Em 2022, haverá segundo turno para presidente. É a probabilidade histórica. Desde a redemocratização, das oito disputas presidenciais, apenas as de 1994 e 1998 (ambas com Fernando Henrique Cardoso) não caminharam para o segundo turno, revelando que em 75% das vezes os ocupantes do Planalto nunca foram o tal desejo da maioria. Mas esse é o jogo jogado. A regra. O fato é que a probabilidade alta (três em quatro) de segundo turno embala a busca desesperada pela terceira via. E olhar desesperadamente para ela nos faz esquecer o que é basilar: não ter mais JB.

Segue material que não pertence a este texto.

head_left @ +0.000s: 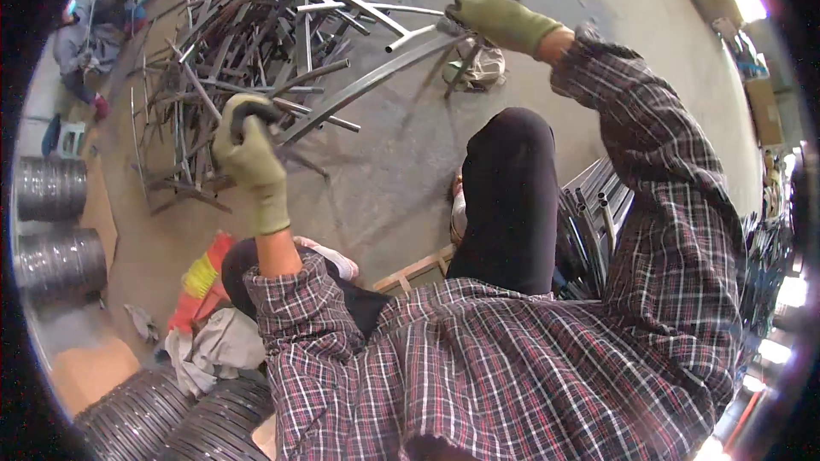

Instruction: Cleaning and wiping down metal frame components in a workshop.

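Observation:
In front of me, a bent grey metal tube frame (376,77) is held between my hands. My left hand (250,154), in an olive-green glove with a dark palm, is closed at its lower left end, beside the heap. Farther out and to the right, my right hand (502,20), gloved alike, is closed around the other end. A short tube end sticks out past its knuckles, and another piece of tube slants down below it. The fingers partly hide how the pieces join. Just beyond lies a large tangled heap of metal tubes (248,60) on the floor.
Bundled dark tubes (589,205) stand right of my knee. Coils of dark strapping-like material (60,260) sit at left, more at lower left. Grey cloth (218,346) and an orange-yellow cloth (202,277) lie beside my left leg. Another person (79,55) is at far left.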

E aí vem o problema que parte considerável do Brasil produtivo, que trabalha de verdade, parece ignorar: a real probabilidade de o ocupante da cadeira presidencial permanecer mais quatro anos. Afinal, desde que FHC inventou a reeleição, e se aproveitou dela, todos foram reeleitos. Em 2018, no auge do antipetismo, tivemos na parte decisiva da corrida presidencial três tipos de eleitores de JB. O primeiro grupo era a ala bolsonarista raiz (o tal gado: negacionista, antivax, antiliberal, antissocial). Depois vinham os iludidos e os de má-fé. Num caso, gente que apostava em um governo liberal — algo muito improvável, dada a vida de funcionário público eterno de JB, que saiu do mundo militar para o mundo parlamentar. No último grupo, aqueles que viram a chance de continuar mamando no Estado. E para isso colabora a máquina pública brasileira. Ela domina, seduz ou mete medo em amplos setores produtivos.

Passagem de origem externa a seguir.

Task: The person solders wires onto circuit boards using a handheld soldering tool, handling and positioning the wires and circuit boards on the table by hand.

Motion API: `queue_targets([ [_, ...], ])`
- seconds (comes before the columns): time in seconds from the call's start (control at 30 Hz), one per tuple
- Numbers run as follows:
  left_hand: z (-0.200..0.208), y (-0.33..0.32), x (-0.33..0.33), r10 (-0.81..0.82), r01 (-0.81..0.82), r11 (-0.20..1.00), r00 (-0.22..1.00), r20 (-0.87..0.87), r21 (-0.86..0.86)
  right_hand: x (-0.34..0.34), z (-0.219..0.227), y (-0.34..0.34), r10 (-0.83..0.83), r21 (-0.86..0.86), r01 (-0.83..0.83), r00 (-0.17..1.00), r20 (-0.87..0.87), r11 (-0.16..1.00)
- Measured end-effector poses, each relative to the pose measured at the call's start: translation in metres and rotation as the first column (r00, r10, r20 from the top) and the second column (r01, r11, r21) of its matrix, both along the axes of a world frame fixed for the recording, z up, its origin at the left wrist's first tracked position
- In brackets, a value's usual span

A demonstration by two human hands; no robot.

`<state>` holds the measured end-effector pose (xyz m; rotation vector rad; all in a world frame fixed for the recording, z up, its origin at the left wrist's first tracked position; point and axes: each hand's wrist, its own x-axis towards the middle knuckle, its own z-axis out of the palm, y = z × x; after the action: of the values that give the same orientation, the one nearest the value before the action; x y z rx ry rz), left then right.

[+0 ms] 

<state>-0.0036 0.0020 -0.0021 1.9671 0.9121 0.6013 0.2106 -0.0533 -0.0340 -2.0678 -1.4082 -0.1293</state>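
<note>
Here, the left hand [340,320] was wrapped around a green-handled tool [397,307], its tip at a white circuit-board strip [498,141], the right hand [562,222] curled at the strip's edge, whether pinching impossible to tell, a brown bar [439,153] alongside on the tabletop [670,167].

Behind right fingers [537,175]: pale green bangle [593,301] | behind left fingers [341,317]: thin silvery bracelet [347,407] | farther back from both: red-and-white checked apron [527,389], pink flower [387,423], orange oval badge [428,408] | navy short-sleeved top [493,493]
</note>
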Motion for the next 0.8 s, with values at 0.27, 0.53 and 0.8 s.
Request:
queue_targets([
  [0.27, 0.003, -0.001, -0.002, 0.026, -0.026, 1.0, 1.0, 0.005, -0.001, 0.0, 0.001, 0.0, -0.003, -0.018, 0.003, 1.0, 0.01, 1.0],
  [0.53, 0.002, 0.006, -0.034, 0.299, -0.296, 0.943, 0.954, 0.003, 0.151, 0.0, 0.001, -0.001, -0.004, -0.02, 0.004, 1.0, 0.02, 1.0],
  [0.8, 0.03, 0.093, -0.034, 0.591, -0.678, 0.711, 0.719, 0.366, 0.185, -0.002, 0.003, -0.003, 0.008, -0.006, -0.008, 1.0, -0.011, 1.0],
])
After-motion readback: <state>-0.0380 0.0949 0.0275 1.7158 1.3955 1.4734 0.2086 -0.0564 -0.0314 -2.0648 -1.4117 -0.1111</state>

Mesmo JB sendo incompetente e chorão. Não é minha opinião, apesar de concordar. Foi ele mesmo que disse isso. O fato é que a chance real do bis bolsonarista existe porque nosso Estado é do tamanho que é. Gigante, ganancioso e opressor num padrão de assustar Louis Althusser (1918-1990). Aqui, a renúncia fiscal para o pessoal de cima este ano deve ser de R$ 1 bilhão por dia, 11 vezes superior ao pessoal de baixo, via Bolsa Família, ou qualquer nome que o programa passe a ter. Quem não quer? E a invasão insaciável dos militares pelos cargos públicos, ou conselhos de administração de estatais, e toda sorte de poder para negociar negociatas. Quem vai abrir mão? E o orçamento paralelo na mão da turma de Lira. JB & Família precisam ainda se livrar de encrencas jurídicas. Esse pacote inteiro deixa explícito que ele fará de tudo para não soltar o osso — Teto de Gastos: hahahahaha.

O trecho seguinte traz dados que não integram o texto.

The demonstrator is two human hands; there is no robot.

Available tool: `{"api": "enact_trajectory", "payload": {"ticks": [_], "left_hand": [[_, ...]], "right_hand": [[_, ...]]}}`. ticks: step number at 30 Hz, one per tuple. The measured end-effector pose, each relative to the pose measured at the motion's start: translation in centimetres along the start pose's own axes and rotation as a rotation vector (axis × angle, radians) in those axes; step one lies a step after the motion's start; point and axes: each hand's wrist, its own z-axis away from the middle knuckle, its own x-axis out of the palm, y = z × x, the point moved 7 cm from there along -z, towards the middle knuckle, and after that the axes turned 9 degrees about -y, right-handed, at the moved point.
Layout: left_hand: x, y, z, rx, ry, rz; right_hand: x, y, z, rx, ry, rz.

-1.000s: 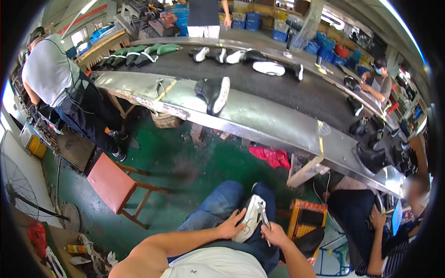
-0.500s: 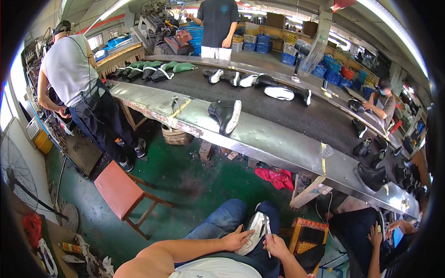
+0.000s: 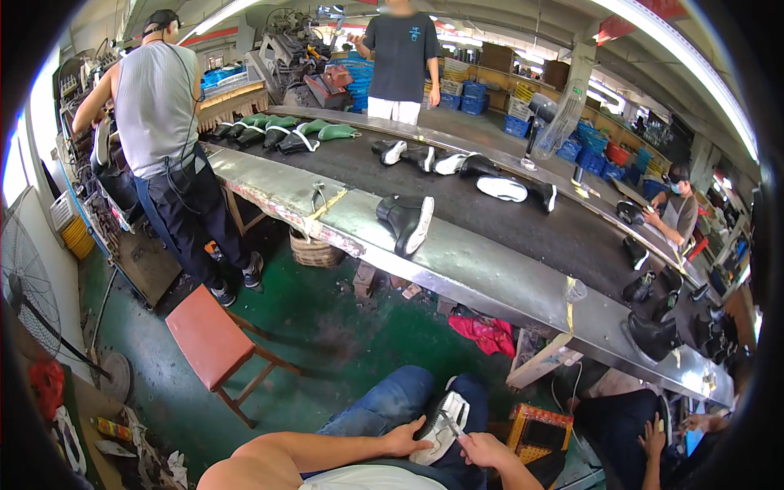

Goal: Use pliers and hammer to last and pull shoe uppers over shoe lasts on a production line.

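Note:
A black boot with a white sole (image 3: 449,425) lies across my lap, sole facing up. My left hand (image 3: 403,439) grips it along the left edge, fingers and thumb near the sole's rim. My right hand (image 3: 483,450) is closed round a slim tool with a thin metal shaft (image 3: 450,423), whose end reaches the sole. What kind of tool it is cannot be made out, as my fingers cover its handle.
Ahead runs a long metal-edged bench (image 3: 490,261) with a dark belt. A black boot (image 3: 406,223) stands on its near ledge, with pincers (image 3: 318,197) farther left. A red-seated stool (image 3: 210,335) is at my left. Co-workers stand left and beyond; another person's hand (image 3: 652,437) is at right.
My left hand has gone from lying across the sole to gripping its edge. The tool in my right hand has swung up onto the sole. The co-worker at left has turned toward the machine.

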Motion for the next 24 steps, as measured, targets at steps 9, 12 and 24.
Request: {"api": "enact_trajectory", "payload": {"ticks": [9,12,24], "left_hand": [[1.0,-0.7,-0.9,0.091,-0.076,-0.007],[0.0,0.9,-0.5,-0.02,-0.133,-0.041],[-11.5,20.2,2.8,0.6,0.156,-0.588]], "right_hand": [[3.4,0.9,2.1,0.058,0.039,-0.391],[4.9,3.9,1.9,-0.031,0.209,-0.564],[8.1,8.0,1.5,-0.009,0.555,-1.25]]}}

Tendo os elementos criminais de impedimento mais que elencados, o Brasil arrisca ao não tirar JB da cadeira. Já! Embarcamos numa estratégia Round 6, a distópica série sul-coreana da Netflix. Tratamos como brincadeira infantil uma ciranda de morte. Mas, ao contrário da ficção, simbolizada em uma assustadora bonecona gigante, a cena emblemática de nosso cotidiano é real e ainda mais assustadora: a do caminhão de lixo atacado por pessoas com fome. Perdemos a capacidade de indignação. E esse é o único ativo que faz um país sair do lodo. Ah. Isso tudo tem a ver com economia. Aliás, é a base de tudo na economia.